At this point, one might interpolate, “especially in current economic conditions”.

She continued,

“I’ve worked all my life and paid for decades into the system on the understanding that there will be support if I need it. To be told that all this support could have an arbitrary time limit is both unfair and stressful”.

There are two aspects to this unfairness besides the one which I have just interpolated. First, the condition of sick and disabled people in the WRAG is such that their likelihood of being able to get into work within a year is remote in the extreme, especially in present conditions. As my noble friend Lord Patel has told us, the Government’s figures show that 94 per cent of people in the WRAG need support for longer than a year and a DWP research report entitled Routes onto Employment and Support Allowance, which was published last September, revealed that, despite its name, after 18 months, only 9 per cent of claimants who had previously been out of work on incapacity benefit had found work and still only 25 per cent of those who had entered ESA from work had found new employment. In these circumstances, as the lady quoted by the Disability Benefits Consortium said, to limit ESA to just one year is both arbitrary and unfair. It is in no way evidence-based and is simply cost-driven. The DWP estimates that by 2015-16, 700,000 people will lose their entitlement, of which 280,000 will lose it entirely, which will mean a loss of £94.25 a week.

The second unfairness resides in the breach of the contributory principle that the noble Baroness, Lady Lister, was so concerned about in Committee; that is, the breach of faith of citizens who have paid their national insurance contributions perhaps for 30 or 40 years in the belief that the support would be there if needed. A correspondent who wrote to me said:

“I believe it is totally wrong that people who have worked and paid tax plus national insurance for many years—36 in my case—should have their entitlement to state support time limited in this manner. It seems that the state is breaking its side of the contract at a time when people are most vulnerable”.

The Minister dismissed this in Committee. He said that national insurance contributions were to cover a wide range of contingencies, including the state pension and the NHS. He argued that a year was a reasonable amount of support to give someone when they got into difficulty. In a letter dated 10 January 2012 addressed to Cross-Bench Peers, to which my noble friend Lord Patel has referred, the Minister said that it strikes a reasonable balance between the needs of sick and disabled people claiming benefit and those who have to contribute towards the cost. But you might as well say that it was enough to give someone a pension for, say, three years to help them with the adjustment to retirement, after which they are on their own. Perhaps that will come to be the Government’s position: who knows? Anything is possible. Who would have thought that we would be reducing ESA support for which people have been contributing all their working lives to just one year?

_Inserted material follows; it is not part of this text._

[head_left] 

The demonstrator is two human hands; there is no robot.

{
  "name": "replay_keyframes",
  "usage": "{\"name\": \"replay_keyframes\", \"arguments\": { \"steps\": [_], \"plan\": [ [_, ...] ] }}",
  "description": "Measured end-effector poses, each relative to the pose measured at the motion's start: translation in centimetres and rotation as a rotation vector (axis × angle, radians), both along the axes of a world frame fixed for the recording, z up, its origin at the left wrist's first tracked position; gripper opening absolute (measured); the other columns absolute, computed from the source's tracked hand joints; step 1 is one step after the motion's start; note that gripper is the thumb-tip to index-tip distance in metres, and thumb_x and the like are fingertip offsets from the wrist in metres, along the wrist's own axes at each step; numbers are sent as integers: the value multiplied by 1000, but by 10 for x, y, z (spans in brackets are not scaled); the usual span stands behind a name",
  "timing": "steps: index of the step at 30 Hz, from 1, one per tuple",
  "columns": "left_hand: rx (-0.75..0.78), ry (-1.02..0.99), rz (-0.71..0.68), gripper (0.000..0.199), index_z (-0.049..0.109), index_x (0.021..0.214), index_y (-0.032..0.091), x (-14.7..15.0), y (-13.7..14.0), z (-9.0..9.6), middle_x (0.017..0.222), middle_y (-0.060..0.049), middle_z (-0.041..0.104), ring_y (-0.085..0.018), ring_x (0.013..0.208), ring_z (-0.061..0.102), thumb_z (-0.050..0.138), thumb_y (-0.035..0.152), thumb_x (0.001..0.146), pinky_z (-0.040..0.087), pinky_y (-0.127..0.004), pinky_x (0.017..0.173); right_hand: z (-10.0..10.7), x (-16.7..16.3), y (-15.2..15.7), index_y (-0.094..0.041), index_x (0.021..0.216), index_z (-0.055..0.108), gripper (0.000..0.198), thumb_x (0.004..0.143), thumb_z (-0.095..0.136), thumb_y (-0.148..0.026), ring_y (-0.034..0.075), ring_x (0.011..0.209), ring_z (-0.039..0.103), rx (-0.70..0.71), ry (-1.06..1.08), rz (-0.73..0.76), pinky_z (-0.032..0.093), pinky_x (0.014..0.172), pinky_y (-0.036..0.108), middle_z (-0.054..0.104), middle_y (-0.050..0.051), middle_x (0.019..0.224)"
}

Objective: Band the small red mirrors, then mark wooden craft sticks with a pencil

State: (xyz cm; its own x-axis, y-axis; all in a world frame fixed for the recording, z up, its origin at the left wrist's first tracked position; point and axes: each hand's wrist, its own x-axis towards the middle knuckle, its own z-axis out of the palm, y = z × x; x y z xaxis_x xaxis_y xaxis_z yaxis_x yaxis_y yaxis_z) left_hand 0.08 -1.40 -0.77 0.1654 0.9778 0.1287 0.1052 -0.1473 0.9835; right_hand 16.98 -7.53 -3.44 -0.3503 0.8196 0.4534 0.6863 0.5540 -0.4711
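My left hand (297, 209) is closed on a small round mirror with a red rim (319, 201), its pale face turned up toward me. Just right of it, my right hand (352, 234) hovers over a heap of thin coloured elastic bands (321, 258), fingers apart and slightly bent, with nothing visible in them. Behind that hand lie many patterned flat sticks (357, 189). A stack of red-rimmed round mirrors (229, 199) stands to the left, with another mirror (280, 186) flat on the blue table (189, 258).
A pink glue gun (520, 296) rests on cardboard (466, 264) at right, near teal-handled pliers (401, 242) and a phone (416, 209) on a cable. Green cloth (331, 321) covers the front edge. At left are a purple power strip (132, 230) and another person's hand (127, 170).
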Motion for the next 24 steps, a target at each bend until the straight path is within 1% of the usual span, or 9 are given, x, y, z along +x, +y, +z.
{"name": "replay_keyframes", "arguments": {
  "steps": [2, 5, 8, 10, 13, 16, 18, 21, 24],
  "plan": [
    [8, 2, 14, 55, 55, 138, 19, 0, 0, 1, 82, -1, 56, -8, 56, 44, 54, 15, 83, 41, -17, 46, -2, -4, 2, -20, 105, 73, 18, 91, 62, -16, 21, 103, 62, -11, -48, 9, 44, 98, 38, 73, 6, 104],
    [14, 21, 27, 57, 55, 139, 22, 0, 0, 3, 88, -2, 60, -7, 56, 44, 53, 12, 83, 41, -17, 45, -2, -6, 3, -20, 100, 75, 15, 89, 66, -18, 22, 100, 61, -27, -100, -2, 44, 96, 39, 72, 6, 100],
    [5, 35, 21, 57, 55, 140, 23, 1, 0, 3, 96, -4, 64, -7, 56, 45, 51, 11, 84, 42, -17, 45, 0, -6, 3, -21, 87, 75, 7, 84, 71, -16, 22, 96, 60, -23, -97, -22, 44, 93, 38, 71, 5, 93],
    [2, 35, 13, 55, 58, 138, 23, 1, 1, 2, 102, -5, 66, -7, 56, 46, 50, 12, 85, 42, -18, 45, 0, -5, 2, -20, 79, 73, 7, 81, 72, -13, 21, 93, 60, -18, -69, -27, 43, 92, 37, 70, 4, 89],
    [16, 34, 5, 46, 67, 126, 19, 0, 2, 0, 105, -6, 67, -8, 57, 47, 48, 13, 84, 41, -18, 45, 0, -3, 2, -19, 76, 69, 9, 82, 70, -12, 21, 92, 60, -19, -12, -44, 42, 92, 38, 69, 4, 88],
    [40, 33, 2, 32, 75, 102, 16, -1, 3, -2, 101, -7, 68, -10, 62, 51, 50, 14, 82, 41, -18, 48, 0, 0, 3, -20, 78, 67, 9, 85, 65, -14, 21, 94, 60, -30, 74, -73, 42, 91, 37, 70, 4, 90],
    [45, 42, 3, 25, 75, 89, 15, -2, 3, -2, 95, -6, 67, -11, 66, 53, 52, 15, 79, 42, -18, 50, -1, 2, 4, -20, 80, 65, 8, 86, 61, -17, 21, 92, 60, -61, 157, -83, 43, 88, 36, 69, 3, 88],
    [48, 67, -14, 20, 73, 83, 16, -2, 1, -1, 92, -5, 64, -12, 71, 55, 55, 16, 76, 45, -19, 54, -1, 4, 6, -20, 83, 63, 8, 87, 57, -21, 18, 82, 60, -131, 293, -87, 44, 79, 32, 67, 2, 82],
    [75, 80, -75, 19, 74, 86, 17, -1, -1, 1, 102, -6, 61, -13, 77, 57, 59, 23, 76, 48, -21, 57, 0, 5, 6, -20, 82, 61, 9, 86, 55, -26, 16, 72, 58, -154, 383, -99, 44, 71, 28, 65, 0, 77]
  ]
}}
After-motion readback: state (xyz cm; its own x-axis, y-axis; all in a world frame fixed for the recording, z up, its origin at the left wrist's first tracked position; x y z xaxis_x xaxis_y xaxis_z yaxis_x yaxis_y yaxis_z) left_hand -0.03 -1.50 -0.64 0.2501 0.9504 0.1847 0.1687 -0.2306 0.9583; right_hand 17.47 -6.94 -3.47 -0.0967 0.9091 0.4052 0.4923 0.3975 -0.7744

Finally, I come to my sixth point, which I failed to develop at Second Reading. Ministers are constantly pointing to the unprecedented amount of support that they are putting in place to help people back or in to work. Only last night a statement was read out on the radio from a DWP spokesperson, which said:

“We are absolutely committed to supporting more disabled people into work. That is why this Government has protected the budget for specialist disability employment services. Aside from our disability employment advisers, we also have specialist teams at Jobcentre Plus who actively work with businesses to encourage them to interview disabled people with the right skills. Work Choice is expected to support more disabled people into employment each year than any of its predecessor government programmes”.

As regards specialist teams, Ministers have little idea of the reality. No Minister could go on the programme and this statement was read out in response to a blind woman—an able person with a lifetime of successful, professional employment, who had been made redundant last May. She told a woeful tale of the poor advice and lack of support that she had received. She received none of the interviews or training that had been promised. She is very eager to find a new job but few, if any, openings have been drawn to her attention. Despite repeated requests, no information has been provided in an accessible form. Her adviser seemed to have had little training. I know the woman concerned and on one occasion she told me that she felt she could do the adviser’s job better than the adviser.

The Work Programme is not working. In these circumstances it is not only unfair but downright cruel to time-limit contributory ESA to one year. At present it is unlimited. To reduce the level of support to just one year at a stroke is draconian in the extreme. I would drop Clause 51 entirely but I am a realist and recognise that, to have any prospect of success, compromise will be necessary. The amendment proposed by my noble friend Lord Patel is surely the least one could make to ameliorate the draconian nature of the Government’s proposal. I very much hope, too, that in the light of their conference’s decision to oppose the time-limiting of contributory ESA last September, Liberal Democrat colleagues will search their consciences and also give my noble friend’s amendment their support.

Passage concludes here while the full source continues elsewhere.